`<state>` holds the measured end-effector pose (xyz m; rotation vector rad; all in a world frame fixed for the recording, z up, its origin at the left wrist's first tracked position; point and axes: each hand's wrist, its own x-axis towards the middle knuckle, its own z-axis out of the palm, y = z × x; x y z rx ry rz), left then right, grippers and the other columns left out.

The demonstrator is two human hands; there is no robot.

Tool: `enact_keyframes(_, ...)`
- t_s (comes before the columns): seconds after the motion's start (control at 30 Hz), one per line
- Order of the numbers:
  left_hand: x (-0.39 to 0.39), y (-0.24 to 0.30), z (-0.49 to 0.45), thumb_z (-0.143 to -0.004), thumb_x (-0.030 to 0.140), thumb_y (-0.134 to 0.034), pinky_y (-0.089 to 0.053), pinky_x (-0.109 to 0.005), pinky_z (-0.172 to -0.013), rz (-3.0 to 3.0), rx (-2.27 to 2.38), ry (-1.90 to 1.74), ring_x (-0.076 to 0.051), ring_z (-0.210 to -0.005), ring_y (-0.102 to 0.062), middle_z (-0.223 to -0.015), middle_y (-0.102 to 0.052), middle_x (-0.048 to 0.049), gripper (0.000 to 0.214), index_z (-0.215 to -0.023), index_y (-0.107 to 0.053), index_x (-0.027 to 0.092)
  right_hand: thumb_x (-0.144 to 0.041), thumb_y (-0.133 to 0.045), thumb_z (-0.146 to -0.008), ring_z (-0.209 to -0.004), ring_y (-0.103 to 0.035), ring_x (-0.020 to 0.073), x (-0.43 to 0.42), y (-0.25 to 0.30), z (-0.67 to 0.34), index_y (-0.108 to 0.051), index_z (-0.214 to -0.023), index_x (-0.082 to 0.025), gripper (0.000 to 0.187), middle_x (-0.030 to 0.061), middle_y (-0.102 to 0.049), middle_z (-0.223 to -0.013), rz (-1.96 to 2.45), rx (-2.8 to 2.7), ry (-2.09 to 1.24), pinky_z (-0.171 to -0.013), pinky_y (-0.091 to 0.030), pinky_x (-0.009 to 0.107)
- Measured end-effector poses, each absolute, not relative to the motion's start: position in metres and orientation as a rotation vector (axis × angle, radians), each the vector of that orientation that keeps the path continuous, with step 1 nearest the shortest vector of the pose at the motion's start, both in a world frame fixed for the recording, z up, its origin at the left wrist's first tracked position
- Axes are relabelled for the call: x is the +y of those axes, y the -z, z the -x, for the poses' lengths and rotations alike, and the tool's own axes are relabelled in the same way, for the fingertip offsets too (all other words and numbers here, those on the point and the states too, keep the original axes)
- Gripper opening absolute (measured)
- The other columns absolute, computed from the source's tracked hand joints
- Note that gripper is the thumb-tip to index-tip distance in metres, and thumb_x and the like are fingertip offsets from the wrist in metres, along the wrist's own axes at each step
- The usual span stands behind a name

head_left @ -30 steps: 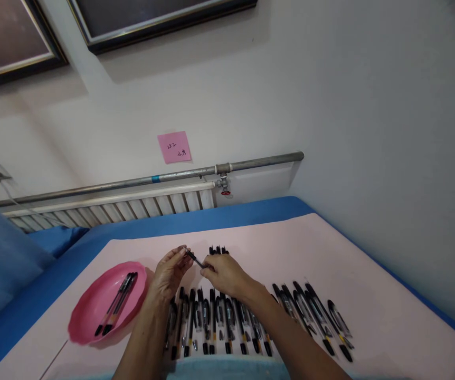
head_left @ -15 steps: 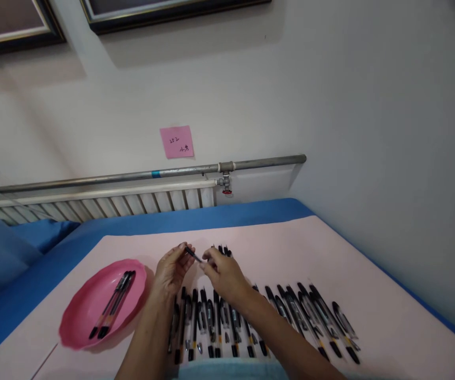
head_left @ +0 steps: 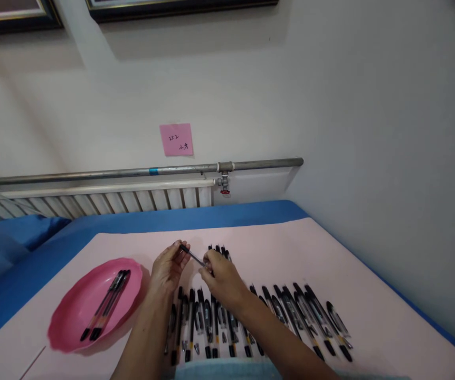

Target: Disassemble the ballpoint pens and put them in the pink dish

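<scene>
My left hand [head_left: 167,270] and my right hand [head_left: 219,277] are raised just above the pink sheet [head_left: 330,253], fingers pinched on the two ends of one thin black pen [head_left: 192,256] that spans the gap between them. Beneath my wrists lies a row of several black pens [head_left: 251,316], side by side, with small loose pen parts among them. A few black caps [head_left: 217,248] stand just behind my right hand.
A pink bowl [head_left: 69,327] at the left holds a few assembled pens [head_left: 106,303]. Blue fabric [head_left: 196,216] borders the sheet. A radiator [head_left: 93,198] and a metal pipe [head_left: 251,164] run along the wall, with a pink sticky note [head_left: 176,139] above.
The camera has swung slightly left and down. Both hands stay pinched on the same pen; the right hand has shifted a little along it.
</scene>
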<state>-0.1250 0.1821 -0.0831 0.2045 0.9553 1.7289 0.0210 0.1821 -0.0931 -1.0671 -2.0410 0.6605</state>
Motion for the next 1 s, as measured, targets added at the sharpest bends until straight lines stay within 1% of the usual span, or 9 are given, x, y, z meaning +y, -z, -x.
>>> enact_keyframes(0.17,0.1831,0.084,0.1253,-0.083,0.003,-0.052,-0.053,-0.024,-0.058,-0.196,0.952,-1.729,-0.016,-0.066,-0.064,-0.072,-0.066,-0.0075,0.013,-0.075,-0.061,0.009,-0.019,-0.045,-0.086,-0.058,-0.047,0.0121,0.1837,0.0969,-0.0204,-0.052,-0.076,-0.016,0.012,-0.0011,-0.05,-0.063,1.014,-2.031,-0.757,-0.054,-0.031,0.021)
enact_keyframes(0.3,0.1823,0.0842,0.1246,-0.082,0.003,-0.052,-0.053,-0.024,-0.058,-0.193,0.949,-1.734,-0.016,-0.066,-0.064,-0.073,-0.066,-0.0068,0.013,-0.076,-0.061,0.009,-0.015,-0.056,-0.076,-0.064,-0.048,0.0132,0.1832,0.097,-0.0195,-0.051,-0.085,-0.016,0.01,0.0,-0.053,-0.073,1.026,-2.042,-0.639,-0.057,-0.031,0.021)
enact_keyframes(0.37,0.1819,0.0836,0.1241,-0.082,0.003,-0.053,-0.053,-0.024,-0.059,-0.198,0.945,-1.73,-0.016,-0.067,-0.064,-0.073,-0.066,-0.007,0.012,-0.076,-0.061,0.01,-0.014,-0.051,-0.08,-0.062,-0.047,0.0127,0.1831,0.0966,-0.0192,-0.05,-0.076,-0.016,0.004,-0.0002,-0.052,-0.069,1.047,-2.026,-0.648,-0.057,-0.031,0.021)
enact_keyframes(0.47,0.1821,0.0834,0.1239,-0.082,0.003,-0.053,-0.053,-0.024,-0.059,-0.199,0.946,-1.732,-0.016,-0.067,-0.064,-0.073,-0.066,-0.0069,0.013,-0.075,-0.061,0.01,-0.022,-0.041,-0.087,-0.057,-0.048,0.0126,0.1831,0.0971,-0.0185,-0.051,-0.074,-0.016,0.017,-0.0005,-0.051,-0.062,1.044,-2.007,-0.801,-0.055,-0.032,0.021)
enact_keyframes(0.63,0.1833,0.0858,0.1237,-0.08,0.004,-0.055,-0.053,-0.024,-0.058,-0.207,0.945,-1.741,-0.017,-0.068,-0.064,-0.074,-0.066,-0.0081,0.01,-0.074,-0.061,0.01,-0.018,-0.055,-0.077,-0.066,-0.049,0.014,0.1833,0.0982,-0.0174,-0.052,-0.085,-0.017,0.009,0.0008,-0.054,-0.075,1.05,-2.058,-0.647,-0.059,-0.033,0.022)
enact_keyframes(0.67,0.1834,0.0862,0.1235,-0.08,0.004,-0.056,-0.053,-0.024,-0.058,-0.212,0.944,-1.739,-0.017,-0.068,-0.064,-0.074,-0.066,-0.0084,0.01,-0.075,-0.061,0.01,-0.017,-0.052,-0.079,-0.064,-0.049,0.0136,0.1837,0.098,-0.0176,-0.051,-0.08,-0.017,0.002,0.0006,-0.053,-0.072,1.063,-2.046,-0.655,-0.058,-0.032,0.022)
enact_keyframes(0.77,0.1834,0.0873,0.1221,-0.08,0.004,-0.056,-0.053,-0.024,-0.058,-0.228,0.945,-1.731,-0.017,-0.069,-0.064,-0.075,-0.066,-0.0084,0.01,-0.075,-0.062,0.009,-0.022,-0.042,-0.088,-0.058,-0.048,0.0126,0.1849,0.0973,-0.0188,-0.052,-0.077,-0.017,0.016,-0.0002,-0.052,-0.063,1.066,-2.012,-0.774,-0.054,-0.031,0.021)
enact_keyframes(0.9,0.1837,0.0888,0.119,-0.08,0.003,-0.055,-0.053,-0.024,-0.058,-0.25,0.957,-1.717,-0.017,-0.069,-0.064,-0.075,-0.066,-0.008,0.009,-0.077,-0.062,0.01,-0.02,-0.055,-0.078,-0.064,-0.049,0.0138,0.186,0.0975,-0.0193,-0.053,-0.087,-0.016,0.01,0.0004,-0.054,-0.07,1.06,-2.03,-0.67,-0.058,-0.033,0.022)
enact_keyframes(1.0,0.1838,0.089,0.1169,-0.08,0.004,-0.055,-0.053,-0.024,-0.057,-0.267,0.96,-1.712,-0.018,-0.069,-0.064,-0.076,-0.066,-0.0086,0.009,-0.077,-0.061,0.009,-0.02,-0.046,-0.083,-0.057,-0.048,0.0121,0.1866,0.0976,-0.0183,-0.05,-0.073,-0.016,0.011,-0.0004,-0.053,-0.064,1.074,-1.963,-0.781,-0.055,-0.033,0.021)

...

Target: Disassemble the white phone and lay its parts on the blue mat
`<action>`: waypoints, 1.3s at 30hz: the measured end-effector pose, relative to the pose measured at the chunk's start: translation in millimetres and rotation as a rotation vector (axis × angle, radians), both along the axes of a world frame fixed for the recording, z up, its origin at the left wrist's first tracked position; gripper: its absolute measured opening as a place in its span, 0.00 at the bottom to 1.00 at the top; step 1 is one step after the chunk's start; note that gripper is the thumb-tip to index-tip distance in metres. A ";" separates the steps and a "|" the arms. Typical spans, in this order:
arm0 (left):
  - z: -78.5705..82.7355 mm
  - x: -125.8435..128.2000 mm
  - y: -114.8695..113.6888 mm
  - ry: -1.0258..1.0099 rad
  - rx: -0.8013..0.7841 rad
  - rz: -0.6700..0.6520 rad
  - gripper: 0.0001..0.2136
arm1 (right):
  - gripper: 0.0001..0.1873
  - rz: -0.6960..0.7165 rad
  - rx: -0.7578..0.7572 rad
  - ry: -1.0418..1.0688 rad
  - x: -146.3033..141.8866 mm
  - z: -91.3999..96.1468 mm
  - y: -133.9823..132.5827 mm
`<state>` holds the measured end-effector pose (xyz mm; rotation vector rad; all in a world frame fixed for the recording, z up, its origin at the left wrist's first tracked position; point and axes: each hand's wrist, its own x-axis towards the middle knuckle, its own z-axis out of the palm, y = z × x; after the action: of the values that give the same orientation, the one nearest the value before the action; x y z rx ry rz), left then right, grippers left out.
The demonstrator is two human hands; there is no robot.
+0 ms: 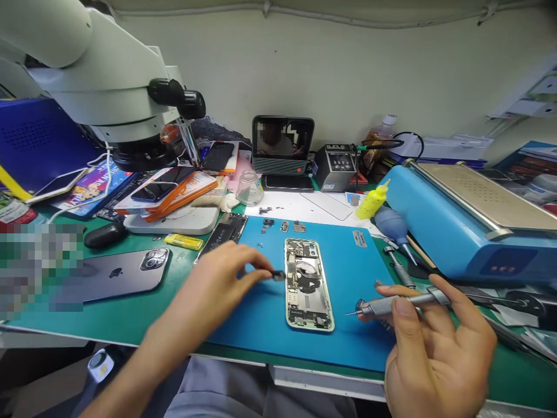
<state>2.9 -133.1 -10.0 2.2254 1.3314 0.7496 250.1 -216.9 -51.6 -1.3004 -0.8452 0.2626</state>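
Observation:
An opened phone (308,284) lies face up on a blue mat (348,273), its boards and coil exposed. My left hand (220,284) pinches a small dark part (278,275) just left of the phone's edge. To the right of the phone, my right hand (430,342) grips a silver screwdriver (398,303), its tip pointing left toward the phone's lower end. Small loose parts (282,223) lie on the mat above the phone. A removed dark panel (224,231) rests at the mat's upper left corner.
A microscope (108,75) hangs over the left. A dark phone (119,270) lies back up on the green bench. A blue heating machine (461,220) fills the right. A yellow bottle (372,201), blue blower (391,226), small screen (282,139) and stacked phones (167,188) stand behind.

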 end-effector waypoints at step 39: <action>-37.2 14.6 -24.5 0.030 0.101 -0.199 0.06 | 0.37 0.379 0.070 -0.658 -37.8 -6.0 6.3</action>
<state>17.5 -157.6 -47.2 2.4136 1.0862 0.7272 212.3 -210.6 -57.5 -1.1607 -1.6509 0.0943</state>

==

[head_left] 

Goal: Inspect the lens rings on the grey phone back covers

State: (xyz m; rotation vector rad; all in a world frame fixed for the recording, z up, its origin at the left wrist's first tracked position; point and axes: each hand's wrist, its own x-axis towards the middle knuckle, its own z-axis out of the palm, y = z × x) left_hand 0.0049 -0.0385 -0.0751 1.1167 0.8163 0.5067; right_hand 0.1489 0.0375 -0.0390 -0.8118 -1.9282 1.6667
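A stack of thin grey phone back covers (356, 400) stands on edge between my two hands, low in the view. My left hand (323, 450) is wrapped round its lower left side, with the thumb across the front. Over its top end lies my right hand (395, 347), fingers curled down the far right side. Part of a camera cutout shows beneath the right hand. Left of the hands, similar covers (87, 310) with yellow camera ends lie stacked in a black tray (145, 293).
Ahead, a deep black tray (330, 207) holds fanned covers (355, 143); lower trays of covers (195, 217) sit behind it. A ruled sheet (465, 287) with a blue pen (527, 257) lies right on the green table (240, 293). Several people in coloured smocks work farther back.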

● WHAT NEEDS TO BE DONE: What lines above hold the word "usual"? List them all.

● SOLUTION:
- The usual span stands behind a name
Motion for the next 1 s, as measured, targets added at the sharpest bends until straight lines stay within 1% of the usual span, or 9 are given, x, y, z meaning +y, -z, -x.

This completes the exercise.